CN106642472B

CN106642472B - Roof photovoltaic/semiconductor temperature regulating system

Info

Publication number: CN106642472B
Application number: CN201710036729.8A
Authority: CN
Inventors: 张涛; 张苏阳; 朱群志
Original assignee: Shanghai University of Electric Power
Current assignee: Shanghai University of Electric Power
Priority date: 2017-01-18
Filing date: 2017-01-18
Publication date: 2022-06-21
Anticipated expiration: 2037-01-18
Also published as: CN106642472A

Abstract

The invention relates to a roof photovoltaic/semiconductor temperature regulating system which comprises a support arranged on a roof, a photovoltaic panel unit, a semiconductor assembly and a storage battery, wherein the photovoltaic panel unit and the semiconductor assembly are erected above the support and arranged in parallel with the roof, the storage battery is used for charging and discharging, an air inlet is formed in the roof below the semiconductor assembly, an air inlet fan is arranged at the air inlet, the storage battery is connected with the photovoltaic panel unit through a photovoltaic control inverter, and the storage battery is connected with the semiconductor assembly and the air inlet fan.
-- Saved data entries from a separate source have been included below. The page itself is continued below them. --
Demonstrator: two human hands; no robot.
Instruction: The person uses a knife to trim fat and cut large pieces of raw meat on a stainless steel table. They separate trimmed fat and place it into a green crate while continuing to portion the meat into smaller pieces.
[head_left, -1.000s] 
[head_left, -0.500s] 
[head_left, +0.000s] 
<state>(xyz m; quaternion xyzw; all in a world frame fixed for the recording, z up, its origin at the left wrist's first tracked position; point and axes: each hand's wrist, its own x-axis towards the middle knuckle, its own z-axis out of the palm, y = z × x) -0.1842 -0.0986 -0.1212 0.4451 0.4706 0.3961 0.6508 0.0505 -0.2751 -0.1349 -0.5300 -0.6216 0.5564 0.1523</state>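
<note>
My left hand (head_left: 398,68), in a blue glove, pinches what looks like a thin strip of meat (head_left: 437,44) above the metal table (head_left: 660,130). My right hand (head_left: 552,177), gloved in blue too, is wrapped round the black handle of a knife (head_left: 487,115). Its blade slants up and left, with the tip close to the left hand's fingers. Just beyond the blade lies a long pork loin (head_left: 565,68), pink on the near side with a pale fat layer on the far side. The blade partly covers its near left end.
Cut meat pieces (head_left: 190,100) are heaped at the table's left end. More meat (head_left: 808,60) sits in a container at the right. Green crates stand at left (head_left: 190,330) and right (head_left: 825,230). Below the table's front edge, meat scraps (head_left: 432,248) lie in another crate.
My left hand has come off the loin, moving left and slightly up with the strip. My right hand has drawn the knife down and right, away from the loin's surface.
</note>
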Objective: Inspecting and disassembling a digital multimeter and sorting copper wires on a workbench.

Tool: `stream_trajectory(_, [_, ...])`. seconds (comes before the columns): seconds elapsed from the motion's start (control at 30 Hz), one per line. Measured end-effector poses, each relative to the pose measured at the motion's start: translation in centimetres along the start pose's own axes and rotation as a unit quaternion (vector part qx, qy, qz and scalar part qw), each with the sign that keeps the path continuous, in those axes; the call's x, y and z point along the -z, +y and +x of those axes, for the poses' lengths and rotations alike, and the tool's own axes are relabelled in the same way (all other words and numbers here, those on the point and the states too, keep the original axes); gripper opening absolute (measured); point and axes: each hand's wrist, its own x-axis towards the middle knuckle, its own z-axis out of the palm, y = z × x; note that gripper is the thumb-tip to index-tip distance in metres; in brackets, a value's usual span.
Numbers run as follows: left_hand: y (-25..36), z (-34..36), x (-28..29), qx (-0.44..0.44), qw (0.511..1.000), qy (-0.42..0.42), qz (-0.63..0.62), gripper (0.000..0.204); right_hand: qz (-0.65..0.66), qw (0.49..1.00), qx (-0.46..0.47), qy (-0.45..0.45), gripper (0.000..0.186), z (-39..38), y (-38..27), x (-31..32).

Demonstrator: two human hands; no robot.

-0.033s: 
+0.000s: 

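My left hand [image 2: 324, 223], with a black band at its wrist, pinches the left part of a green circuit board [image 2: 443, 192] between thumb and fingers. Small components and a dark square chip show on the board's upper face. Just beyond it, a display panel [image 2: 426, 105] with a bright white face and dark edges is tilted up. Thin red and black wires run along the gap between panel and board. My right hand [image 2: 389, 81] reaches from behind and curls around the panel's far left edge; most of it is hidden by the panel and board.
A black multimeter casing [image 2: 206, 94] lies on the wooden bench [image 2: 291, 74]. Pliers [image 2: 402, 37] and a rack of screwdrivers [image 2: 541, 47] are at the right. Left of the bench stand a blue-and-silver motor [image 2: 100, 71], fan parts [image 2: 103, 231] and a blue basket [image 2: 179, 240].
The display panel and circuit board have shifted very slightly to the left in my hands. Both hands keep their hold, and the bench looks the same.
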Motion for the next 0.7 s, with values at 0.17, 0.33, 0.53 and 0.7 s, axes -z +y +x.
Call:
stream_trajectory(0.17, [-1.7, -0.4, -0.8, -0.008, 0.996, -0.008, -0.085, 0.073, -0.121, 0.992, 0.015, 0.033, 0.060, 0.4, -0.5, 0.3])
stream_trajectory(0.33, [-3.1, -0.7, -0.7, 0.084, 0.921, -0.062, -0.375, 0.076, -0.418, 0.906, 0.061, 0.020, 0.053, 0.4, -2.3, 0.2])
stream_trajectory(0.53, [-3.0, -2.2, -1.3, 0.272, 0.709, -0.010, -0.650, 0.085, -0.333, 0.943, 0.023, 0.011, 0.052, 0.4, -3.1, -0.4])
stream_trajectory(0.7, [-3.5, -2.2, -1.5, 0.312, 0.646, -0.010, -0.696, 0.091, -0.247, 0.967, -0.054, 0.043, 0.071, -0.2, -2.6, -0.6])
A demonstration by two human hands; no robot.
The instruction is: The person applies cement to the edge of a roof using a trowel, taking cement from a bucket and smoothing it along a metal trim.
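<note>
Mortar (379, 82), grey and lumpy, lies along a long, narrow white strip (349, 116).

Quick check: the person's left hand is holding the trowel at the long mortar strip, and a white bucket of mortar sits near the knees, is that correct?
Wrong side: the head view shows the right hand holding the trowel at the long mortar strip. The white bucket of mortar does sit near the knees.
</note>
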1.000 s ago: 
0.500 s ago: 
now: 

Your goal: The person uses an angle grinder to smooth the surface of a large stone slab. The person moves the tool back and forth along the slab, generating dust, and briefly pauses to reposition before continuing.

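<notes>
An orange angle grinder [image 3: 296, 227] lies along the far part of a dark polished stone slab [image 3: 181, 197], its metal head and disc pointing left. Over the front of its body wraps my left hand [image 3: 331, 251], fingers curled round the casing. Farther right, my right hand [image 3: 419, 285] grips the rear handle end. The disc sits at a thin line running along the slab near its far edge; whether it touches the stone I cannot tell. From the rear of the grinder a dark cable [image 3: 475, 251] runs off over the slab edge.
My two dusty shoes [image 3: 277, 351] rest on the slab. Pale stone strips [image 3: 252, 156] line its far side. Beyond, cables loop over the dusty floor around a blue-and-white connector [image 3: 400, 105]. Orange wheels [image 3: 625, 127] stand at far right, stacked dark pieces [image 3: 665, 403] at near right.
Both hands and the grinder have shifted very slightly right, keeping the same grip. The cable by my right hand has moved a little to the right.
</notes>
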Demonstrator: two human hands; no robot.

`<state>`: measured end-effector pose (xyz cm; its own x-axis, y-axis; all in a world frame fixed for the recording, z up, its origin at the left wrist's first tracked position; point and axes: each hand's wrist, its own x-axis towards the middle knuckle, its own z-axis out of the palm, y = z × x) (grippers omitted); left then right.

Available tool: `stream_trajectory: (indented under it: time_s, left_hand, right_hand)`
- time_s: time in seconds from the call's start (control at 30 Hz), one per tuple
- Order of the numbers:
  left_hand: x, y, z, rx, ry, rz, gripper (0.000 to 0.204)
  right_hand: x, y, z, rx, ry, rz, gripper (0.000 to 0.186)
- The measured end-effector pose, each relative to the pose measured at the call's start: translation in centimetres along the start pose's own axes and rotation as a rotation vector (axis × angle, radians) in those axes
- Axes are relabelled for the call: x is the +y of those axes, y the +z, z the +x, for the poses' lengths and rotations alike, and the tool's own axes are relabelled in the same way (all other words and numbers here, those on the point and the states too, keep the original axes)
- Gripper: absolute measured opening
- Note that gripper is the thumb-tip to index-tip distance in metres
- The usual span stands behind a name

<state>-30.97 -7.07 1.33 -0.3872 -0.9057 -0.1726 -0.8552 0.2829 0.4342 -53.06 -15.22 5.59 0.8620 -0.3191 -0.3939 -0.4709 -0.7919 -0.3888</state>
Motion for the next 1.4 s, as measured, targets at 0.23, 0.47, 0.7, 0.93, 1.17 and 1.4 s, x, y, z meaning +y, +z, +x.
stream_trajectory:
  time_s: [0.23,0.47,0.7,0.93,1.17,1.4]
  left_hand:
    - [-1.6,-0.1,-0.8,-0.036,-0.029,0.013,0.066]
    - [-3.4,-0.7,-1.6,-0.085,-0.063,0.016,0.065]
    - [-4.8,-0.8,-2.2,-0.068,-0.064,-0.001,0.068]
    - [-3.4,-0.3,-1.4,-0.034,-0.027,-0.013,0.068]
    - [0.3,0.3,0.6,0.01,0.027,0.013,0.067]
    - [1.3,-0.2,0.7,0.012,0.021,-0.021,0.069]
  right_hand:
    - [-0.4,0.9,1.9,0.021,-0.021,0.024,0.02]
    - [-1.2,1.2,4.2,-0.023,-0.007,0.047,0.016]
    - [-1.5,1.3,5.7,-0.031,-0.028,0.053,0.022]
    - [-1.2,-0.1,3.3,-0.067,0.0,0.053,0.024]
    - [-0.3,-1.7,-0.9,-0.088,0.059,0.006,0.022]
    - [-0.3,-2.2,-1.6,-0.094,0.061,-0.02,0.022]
Compared with the prior art, the invention utilizes the refrigerating/heating effect of the semiconductor wafer, and can stabilize the indoor temperature between 16 and 28 ℃ by matching with the fan and the controller; the photovoltaic panel unit can absorb solar radiation to reduce the refrigeration load in summer and further reduce the temperature; the system can work cleanly and pollution-free, the work of all equipment cannot generate adverse effects on the environment, and the system does not need to consume external energy.

Description

Roof photovoltaic/semiconductor temperature regulating system

Technical Field

The invention relates to the field of solar energy application, in particular to a roof photovoltaic/semiconductor temperature regulating system.

Background

At present, the building area of China reaches about 500 hundred million m²At 20 hundred million m per year²Is increased. Quantitatively, the building energy consumption is close to 1/3 of total energy consumption of the whole society, and with the acceleration of the urbanization process of China, the building energy consumption keeps on keeping the growth trend, the large-scale application of renewable energy sources in the building field is accelerated, and the method is one of the main measures for reducing the building energy consumption and adjusting the building energy consumption structure.

The solar photovoltaic power generation system is used as a building power supply system or a multi-energy complementary building energy system, how to organically combine with a building, and is a problem which needs to be solved in photovoltaic technology engineering application. With the great application of the solar photovoltaic power generation system in buildings, the photovoltaic system and the components are continuously improved and innovated along with the improvement of the integration level, and effective technical innovation support is provided for building photovoltaic development by a low power focusing photovoltaic technology, photovoltaic film laminated glass, a photovoltaic shutter and the like. How to effectively combine photovoltaic power generation technology with reduction of building energy consumption is a research hotspot in recent years.

Disclosure of Invention

The invention aims to overcome the defects of the prior art and provide an energy-saving roof photovoltaic/semiconductor temperature regulating system capable of effectively regulating indoor temperature.

The purpose of the invention can be realized by the following technical scheme: the utility model provides a roof photovoltaic semiconductor temperature regulation system, this system is including setting up the support on the roof, erects photovoltaic board unit and the semiconductor module of support top and roof parallel arrangement and be used for the battery of charge-discharge, set up the air intake on the roof of semiconductor module below, air intake department sets up air intake fan, the battery passes through photovoltaic control inverter and photovoltaic board unit connection, and the battery is connected with semiconductor module and air intake fan.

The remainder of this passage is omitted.